Вот и каркала ворона – «и престола», – а сыр падал. Поразительно неисправимый старый дурак, как можно настолько не чувствовать времени? Конечно никакой «престол» в приказ идти не может. Можно было и самим догадаться, не будить.
Так ведь – и Алексеев!… О старательный писарь! И как же решился – собирать совещание Главнокомандующих?…
Нет, только единством с новым правительством и держимся мы теперь.
411
(газетное)
МАНИФЕСТ НИКОЛАЯ II
ОТРЕЧЕНИЕ ВЕЛИКОГО КНЯЗЯ МИХАИЛА АЛЕКСАНДРОВИЧА
ПОДРОБНОСТИ ОТРЕЧЕНИЯ
– Что же мне делать? – тихо спросил Царь.
– Отречься от престола, – ответил представитель Временного Правительства.
Царю тут же был дан для подписи заготовленный заранее акт отречения, и Царь подписал его.
РАДИОТЕЛЕГРАММА ЗА ГРАНИЦУ. Всем, всем, всем. – С целью предупреждения полной анархии… В короткий срок при единодушном настроении всей армии в пользу переворота… Удалось вступить в сношение с Советом Рабочих Депутатов. Рабочее население Петрограда проявило политическое благоразумие и в ночь на 2 марта сговорилось с Временным Комитетом Думы… Попытки послать против столицы воинские части кончились полнейшей неудачей, так как посылаемые войска немедленно переходили на сторону Государственной Думы… Послы английский, французский и итальянский признали народное правительство, спасшее страну…
Энтузиазм населения по поводу совершающегося даёт полную уверенность в громадном увеличении силы национального сопротивления… для достижения решительной победы над врагом.

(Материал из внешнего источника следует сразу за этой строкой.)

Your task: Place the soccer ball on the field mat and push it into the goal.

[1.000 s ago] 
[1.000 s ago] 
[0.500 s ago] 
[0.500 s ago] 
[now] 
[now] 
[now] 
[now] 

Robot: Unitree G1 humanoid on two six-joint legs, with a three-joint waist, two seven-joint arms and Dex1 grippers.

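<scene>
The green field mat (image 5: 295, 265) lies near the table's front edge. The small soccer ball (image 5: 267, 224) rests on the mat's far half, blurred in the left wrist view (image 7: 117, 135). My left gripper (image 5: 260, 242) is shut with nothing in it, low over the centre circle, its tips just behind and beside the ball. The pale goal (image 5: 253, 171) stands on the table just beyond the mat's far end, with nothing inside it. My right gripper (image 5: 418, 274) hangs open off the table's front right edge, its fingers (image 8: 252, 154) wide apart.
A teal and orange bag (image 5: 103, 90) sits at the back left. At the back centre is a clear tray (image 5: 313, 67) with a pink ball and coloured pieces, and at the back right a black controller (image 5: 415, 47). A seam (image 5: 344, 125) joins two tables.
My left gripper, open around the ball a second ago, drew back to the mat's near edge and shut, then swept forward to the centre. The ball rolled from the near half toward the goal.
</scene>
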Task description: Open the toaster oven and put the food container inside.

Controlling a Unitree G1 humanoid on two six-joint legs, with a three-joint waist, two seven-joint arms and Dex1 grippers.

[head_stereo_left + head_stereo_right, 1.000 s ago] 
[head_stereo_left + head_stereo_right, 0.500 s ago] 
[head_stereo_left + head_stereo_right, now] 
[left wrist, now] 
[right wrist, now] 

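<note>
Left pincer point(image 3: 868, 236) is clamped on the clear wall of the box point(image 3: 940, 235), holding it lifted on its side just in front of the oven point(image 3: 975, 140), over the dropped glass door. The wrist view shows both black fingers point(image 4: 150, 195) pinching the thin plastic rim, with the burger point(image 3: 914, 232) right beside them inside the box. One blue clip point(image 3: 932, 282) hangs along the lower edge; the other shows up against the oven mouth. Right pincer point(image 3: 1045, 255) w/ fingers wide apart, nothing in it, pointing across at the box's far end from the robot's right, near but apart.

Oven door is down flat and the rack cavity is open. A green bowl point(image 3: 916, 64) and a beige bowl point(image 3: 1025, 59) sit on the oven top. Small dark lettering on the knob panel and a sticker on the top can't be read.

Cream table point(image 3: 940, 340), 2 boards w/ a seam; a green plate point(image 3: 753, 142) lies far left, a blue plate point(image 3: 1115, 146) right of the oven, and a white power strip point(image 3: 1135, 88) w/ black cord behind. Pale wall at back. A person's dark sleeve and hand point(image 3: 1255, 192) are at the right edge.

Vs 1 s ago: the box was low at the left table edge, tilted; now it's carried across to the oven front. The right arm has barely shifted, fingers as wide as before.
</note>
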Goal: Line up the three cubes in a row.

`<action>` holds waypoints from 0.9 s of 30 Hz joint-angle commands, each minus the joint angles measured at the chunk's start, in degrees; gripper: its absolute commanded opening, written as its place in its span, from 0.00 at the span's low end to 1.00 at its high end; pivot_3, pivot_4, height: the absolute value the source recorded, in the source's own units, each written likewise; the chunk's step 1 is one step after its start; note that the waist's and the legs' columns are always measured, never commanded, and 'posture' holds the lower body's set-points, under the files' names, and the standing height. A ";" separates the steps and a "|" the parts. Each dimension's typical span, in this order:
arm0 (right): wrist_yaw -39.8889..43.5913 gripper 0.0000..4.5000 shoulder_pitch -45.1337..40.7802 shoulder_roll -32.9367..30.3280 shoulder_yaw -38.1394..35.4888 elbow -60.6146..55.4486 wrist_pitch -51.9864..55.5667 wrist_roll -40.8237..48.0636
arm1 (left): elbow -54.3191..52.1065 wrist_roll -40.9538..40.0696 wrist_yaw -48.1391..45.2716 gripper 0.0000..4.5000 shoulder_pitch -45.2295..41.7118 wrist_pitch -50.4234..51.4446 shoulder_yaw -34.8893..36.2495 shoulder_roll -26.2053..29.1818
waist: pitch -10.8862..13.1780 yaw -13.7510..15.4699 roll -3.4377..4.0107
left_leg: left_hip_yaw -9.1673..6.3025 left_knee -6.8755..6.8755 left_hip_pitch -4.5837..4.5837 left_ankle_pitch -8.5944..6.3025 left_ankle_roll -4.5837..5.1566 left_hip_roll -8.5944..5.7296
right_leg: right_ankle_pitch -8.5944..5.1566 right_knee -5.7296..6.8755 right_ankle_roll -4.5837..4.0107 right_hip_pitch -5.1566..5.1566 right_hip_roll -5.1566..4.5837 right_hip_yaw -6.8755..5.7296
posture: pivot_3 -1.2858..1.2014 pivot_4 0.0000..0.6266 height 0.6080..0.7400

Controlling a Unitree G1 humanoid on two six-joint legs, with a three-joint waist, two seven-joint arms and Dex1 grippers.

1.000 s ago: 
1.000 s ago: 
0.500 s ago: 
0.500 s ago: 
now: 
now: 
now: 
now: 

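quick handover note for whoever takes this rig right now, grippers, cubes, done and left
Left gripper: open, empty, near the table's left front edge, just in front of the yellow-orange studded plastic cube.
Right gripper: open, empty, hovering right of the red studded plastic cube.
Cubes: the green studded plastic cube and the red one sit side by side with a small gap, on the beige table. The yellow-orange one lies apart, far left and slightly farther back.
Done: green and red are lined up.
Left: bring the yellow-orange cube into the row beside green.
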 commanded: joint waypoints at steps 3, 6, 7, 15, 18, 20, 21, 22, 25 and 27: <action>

… Министерство образовалось! – со вздохом облегчения узнала Россия. Имена этих людей известны всем. Прав Павел Николаевич Милюков, говоря… В новом правительстве с радостью видим А.Ф. Керенского. Это – подлинный генерал-прокурор от народа!…
Каждый из нас должен теперь забыть всё и отдаться всецело счастью родины.
Торгово-промышленная Москва с чувством живейшей радости… Имена вошедших в правительство общественных деятелей дают твёрдую уверенность… правильный ход жизни, нарушенный преступными действиями старой власти…
… Всякий, кто будет противодействовать декларации Временного правительства, должен понять, что действия его ведут к гибели России. Теперь только изменники и люди, не любящие России, борются с новой властью.
РОДИНА ВОСКРЕСАЕТ… О, великий народ! Пришёл миг – и ты восстал, великий, могучий и прекрасный. Восстал как гигант – и цепи оказались паутиной. Что бы теперь ни произошло – мы уже утешены, этот миг заплатил нам за всё.
… Семья Романовых – род деспотов и дегенератов. Мы должны смести этот мусор до основания…
… Наивные люди боятся, что с устранением монархии может поколебаться государственное единство России. Но именно свободные политические учреждения укрепят русское государственное единство. Новое правительство возникло не самозванно: на нём почиет воля народа.
ЗА ВЕЛИКОКНЯЖЕСКИМИ КУЛИСАМИ… Теперь можно приподнять завесу над этим углом русской жизни…
БОЛЕЗНЬ НАСЛЕДНИКА, как сообщают, приняла характер неблагоприятный.
За оскорбление революционного знамени арестован статский советник (имя рек).
СООБЩАЙТЕ О ПОГРОМАХ. Бюро Сообщений просит оповещать по телефону №…
ПУРИШКЕВИЧ объезжал сегодня полки и призывал офицеров и солдат подчиниться Временному правительству.
АУКЦИОНЫ РЕВОЛЮЦИИ. Несколько дней в Петрограде не было регулярных газет. Вчера, едва московский поезд подошёл к петроградскому перрону, – к багажному вагону бросилась толпа артельщиков. Началось сражение, которое затем перенеслось к киоскам. За несколько минут московских газет не стало. Затем в течении дня они котировались на Невском как биржевые бумаги – по 100 и 1000 рублей за номер. У кафе «Пекарь» экземпляр «Русского Слова» был продан за 10000 рублей директору товарищества «Жесть» Левенсону. Купившим газеты была устроена овация, потом их носили на руках.